Print this pageAAPG ANNUAL CONFERENCE AND EXHIBITION
Making the Next Giant Leap in Geosciences
April 10-13, 2011, Houston, Texas, USA
Reservoir Modeling of Highly Heterolithic Tidal Shoreline Deposits in the Sego Sandstone, Utah; Translating Detailed Outcrop Knowledge to Subsurface Understanding of Flow in Stratigraphically Complex Systems
(1) Bureau of Economic Geo, Univ of Texas at Austin, Austin, TX.

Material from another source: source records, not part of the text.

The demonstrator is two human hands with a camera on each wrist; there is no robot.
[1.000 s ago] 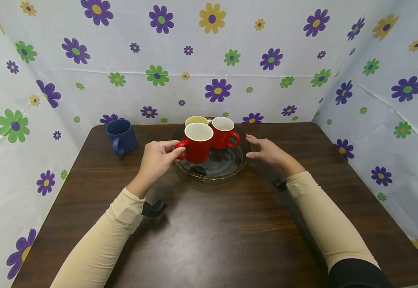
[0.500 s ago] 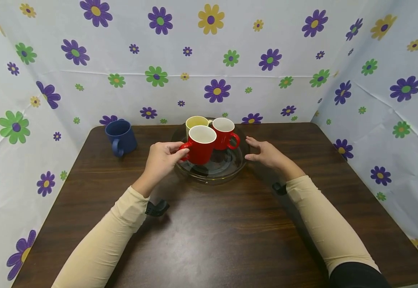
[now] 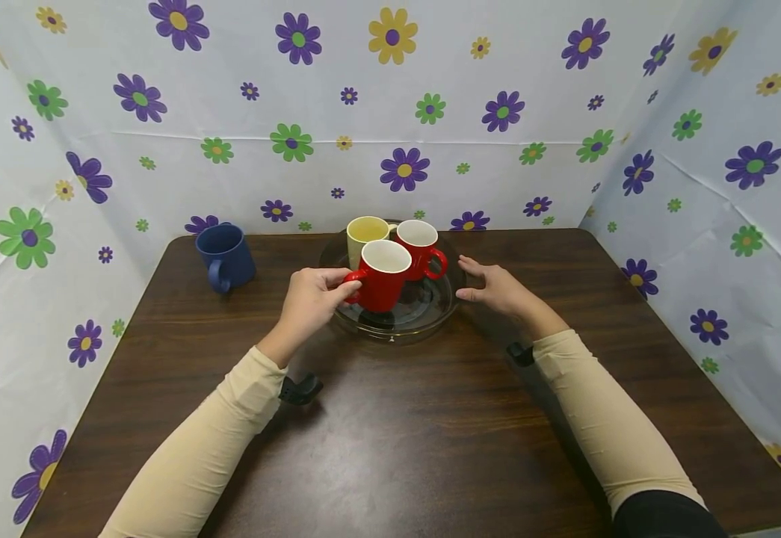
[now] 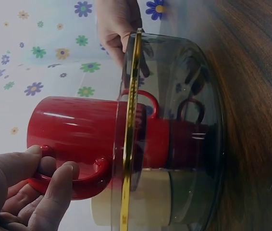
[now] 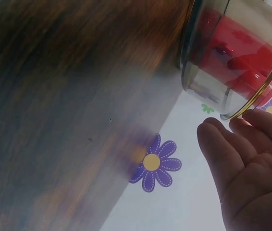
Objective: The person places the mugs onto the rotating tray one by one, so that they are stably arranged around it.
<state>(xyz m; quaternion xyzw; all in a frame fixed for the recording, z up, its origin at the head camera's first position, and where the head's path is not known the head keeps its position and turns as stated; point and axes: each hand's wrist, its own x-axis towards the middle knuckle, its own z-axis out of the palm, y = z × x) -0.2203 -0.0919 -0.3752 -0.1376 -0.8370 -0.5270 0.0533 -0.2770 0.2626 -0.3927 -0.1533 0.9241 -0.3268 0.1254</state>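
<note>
My left hand pinches the handle of a red mug with a white inside. In the left wrist view the mug's lower part shows behind the gold rim of a tinted glass bowl, its upper part above that rim. Inside the bowl stand a second red mug at the back right and a pale yellow mug at the back left, partly hidden by the held mug. My right hand has relaxed, spread fingers, its fingertips right at the bowl's right rim.
A dark blue mug stands at the back left of the brown wooden table, its handle turned to the front. Flower-printed white sheets hang behind the table and along both sides.
My left hand has moved the red mug a little right, toward the front and lower over the bowl, uncovering more of the yellow mug. My right hand has stayed at the rim.
</note>
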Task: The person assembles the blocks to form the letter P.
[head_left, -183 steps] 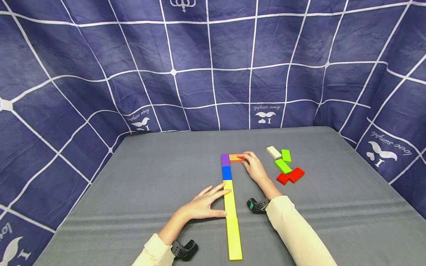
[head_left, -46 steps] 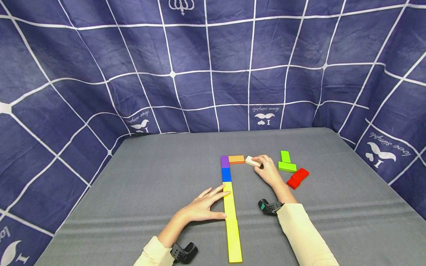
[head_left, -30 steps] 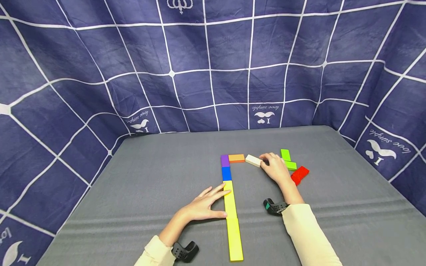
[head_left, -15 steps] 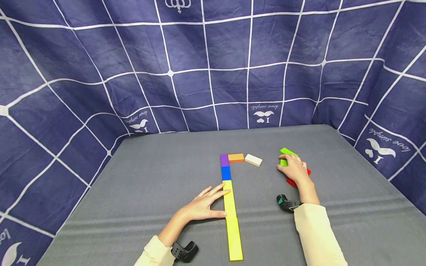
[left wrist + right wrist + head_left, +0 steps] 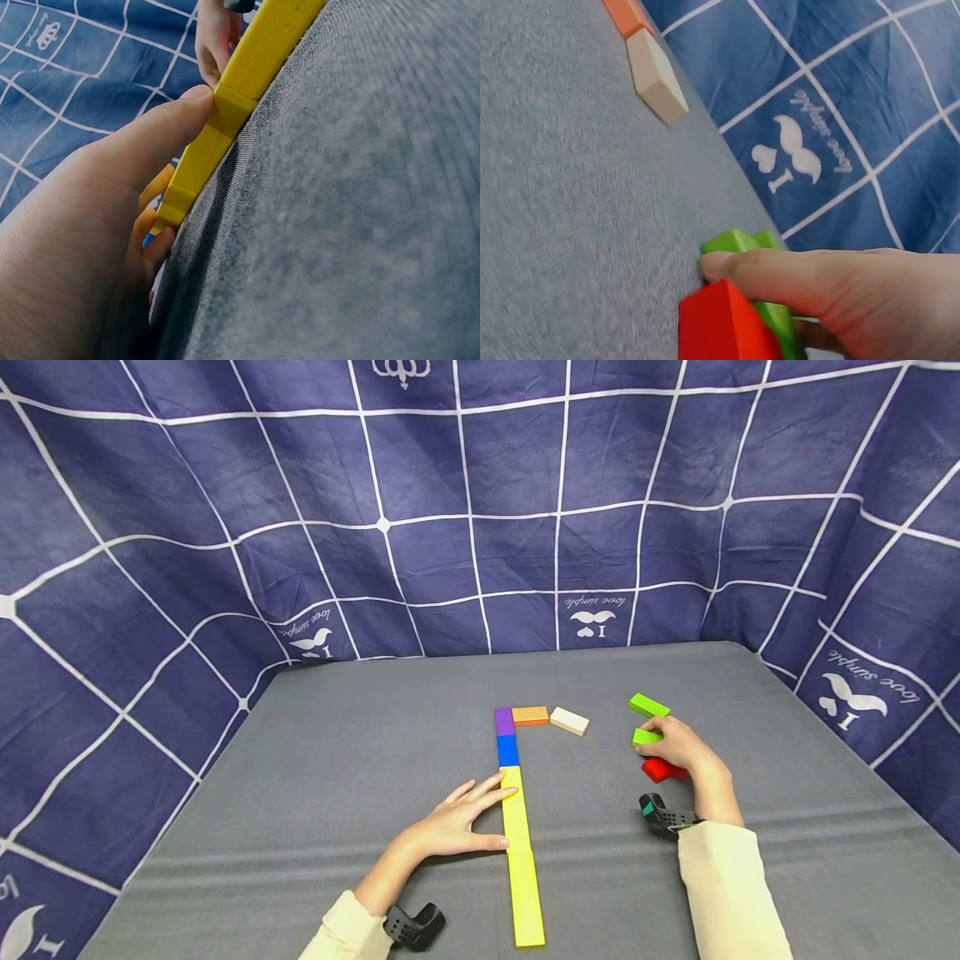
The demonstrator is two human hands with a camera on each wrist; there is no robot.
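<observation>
My left hand [image 5: 453,822] lies with spread fingers against the upper yellow block [image 5: 517,814], fingertips on its top and thumb at its left side. A lower yellow block [image 5: 527,902] continues that column toward me, while a blue block [image 5: 507,750] and a purple block [image 5: 505,722] extend it away. At the right, my right hand [image 5: 686,750] pinches the nearer green block [image 5: 645,737] between thumb and fingers; part of it is hidden. The farther green block [image 5: 648,705] lies just beyond. Red blocks [image 5: 660,769] sit under the palm side, partly covered.
An orange block [image 5: 530,716] abuts the purple one, pointing right. Beside its right end lies a white block [image 5: 569,721], slightly slanted. Grey cloth [image 5: 360,735] covers the table, and a blue gridded curtain [image 5: 435,560] rises behind it.
My right hand has let go of the white block beside the orange one and moved right to the green blocks, which have turned and separated. The left hand has stayed in place.
</observation>
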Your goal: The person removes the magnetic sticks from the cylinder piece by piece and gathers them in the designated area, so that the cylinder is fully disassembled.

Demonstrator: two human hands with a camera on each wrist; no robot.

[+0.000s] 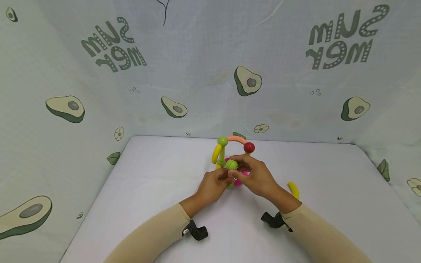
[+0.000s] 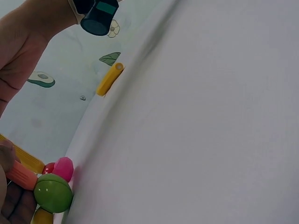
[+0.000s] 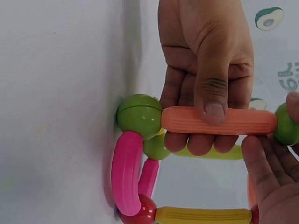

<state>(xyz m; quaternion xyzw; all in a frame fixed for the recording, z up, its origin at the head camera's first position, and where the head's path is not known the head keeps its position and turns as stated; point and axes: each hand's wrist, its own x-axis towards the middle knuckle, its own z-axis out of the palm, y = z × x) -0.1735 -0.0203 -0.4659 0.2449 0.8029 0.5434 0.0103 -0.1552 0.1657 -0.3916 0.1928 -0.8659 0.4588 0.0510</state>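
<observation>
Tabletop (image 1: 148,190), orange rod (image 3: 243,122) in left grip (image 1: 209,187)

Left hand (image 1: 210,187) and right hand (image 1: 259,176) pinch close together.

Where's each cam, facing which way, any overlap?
Head: worn there, forward and down at table and backdrop; left hand, right hand, sleeves.
Left wrist: on it, rolled sideways, mostly table; parts of both hands along left edge.
Right wrist: on it, rolled, facing the orange stick; left hand gripping, right hand partly cropped.
Shared: both wrist views show that stick and its lower green ball.
</observation>
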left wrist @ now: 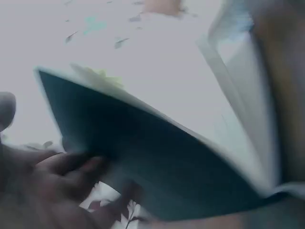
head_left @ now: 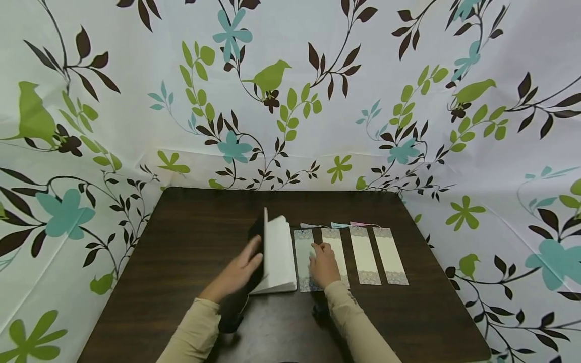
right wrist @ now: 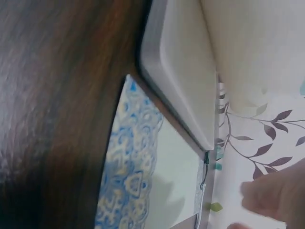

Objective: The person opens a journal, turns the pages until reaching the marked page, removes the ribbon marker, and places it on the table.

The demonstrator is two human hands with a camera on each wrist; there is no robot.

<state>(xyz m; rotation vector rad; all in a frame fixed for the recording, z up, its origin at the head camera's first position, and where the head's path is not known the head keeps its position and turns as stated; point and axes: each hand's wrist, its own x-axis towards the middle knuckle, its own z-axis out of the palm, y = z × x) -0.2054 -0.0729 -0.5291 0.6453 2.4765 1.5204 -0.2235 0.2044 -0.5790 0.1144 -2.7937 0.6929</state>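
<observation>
A dark-covered notebook [head_left: 280, 257] stands on the table with its white pages showing and its front cover raised. My left hand [head_left: 238, 269] rests its fingers against the outer side of that dark cover [left wrist: 143, 157], the thumb apart from it in the left wrist view. Right of the notebook lies a blue-patterned bookmark [head_left: 303, 252], its lace-like end [right wrist: 131, 176] large in the right wrist view. Over this bookmark and the neighbouring cream bookmark [head_left: 333, 242] hovers my right hand [head_left: 324, 264], fingers loosely bent and holding nothing.
Two more cream bookmarks, one in the middle [head_left: 365, 254] and one at the right [head_left: 390, 256], lie in the same row. Tassels, including a pink one [head_left: 360, 224], stretch behind the row. A patterned sheet [head_left: 290, 101] hangs behind the brown table [head_left: 190, 237].
</observation>
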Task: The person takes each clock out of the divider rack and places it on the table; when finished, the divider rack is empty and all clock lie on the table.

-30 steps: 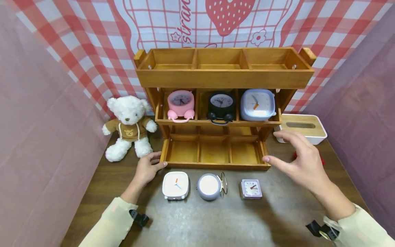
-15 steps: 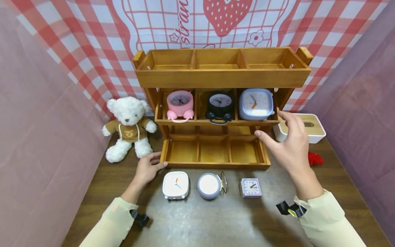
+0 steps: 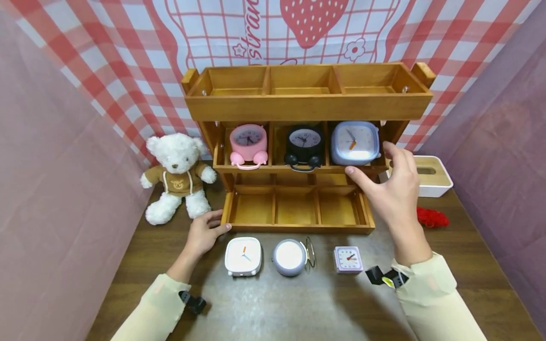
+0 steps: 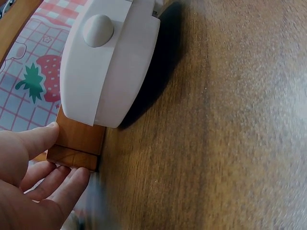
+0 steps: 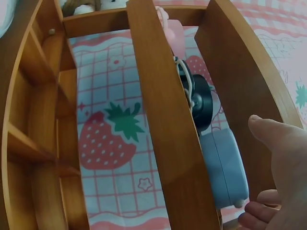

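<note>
A three-tier wooden shelf [image 3: 307,110] stands against the cloth. With thumb and fingers, my left hand [image 3: 204,232] pinches the left front corner of its bottom tier; the left wrist view shows the hold on the wood [image 4: 76,139]. My right hand [image 3: 394,189] is spread at the right end of the middle tier, beside a light-blue alarm clock [image 3: 356,143], its fingers apart from the clock [image 5: 223,167] in the right wrist view. Left of that clock, in their own compartments, are a black alarm clock [image 3: 304,147] and a pink one [image 3: 249,144].
Before the shelf lie a white clock [image 3: 242,256], a round grey-rimmed clock [image 3: 289,257] with a metal ring, and a small lilac clock [image 3: 348,259]. A teddy bear [image 3: 177,177] sits left. A tissue box [image 3: 435,176] and a red item [image 3: 432,217] are right.
My right hand has moved left and away from me, from beside the bottom tier to beside the blue clock. My left hand has kept its place on the shelf corner.
</note>
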The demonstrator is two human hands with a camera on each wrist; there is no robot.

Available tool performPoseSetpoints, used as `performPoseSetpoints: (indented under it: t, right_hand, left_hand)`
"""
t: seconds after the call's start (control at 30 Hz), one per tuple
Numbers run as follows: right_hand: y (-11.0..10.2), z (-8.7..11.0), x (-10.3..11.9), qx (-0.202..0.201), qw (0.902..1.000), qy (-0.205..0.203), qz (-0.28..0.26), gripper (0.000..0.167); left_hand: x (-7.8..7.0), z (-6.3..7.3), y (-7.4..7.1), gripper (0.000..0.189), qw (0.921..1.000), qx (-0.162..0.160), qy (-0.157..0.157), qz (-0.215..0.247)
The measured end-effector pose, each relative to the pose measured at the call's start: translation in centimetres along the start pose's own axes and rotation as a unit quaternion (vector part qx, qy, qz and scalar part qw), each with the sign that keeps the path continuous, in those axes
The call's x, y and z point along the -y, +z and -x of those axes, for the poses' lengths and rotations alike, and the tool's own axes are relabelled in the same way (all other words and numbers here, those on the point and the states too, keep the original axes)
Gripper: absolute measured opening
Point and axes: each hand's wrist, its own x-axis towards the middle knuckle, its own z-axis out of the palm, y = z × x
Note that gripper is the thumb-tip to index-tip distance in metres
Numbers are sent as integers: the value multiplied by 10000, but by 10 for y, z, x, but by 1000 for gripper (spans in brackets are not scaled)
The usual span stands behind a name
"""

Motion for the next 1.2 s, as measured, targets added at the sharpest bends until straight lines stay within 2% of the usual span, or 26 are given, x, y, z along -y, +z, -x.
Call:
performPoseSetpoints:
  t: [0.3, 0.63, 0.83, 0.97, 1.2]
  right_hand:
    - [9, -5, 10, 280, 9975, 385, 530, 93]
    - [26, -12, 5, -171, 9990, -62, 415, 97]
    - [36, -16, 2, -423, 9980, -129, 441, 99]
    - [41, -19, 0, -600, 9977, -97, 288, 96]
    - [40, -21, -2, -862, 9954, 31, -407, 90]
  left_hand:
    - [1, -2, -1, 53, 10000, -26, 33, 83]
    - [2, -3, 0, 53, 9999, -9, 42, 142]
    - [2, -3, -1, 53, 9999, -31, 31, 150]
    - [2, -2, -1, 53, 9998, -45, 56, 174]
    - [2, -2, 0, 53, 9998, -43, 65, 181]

Tidally-influenced deposits form reservoirs worldwide, but their heterolithic nature makes recovery numbers low and emphasizes the need for improved flow modeling to predict well placement and maximize recovery. Two sequences of the Lower Sego Sandstone of eastern Utah provide an excellent setting for modeling facies distributions in tidally influenced deposits. We used 39 measured sections along >2 km of exposed outcrop in the San Arroyo Canyon section of the Lower Sego and 36 wells in the adjacent subsurface for modeling. These strata were originally deposited along the shoreline and in estuaries of the Upper Cretaceous Interior Seaway. Exposed at the outcrop are five units of the Lower Sego, including a lower sequence comprising a highstand systems tract (ST) topped by a falling-stage ST. The latter has minor channelization and a limited transgressive ST and an upper sequence of a highstand ST topped by a falling-stage ST overlain by a significant lowstand surface of erosion and transgressive estuarine fills forming the fifth and final unit. Facies were interpreted in each well log using a template derived from outcrop-gamma and facies logs. Following this process, we generated facies-log curves to provide input into facies simulation.
Multiple simulations were generated using six lithofacies. Facies relationships and variograms were used to distribute facies laterally while honoring well and outcrop data. The two highstand units where characterized in simulations by along-shore banks of muds and muddy sands with small, isolated, shoreline perpendicular distal bars. This highstand geomorphology contrasts with falling-stage geomorphology, which shows high-energy derived heterolithic and homolithic cross-stratified sands that built large (>15,000 ft in length and 2,200 ft in width) migrating, shoreline perpendicular tidal bars. The uppermost unit is the lowstand incised valley that downcuts into the upper falling-stage ST and well down into the underlying highstand ST. It is marked in the model by multiple tidal bars, stacked and laterally translated within the lowstand/transgressive fill. Bars in the lowstand/transgressive estuary fill of unit five, smaller than those in the falling-stage ST, are capped by bioturbated sands.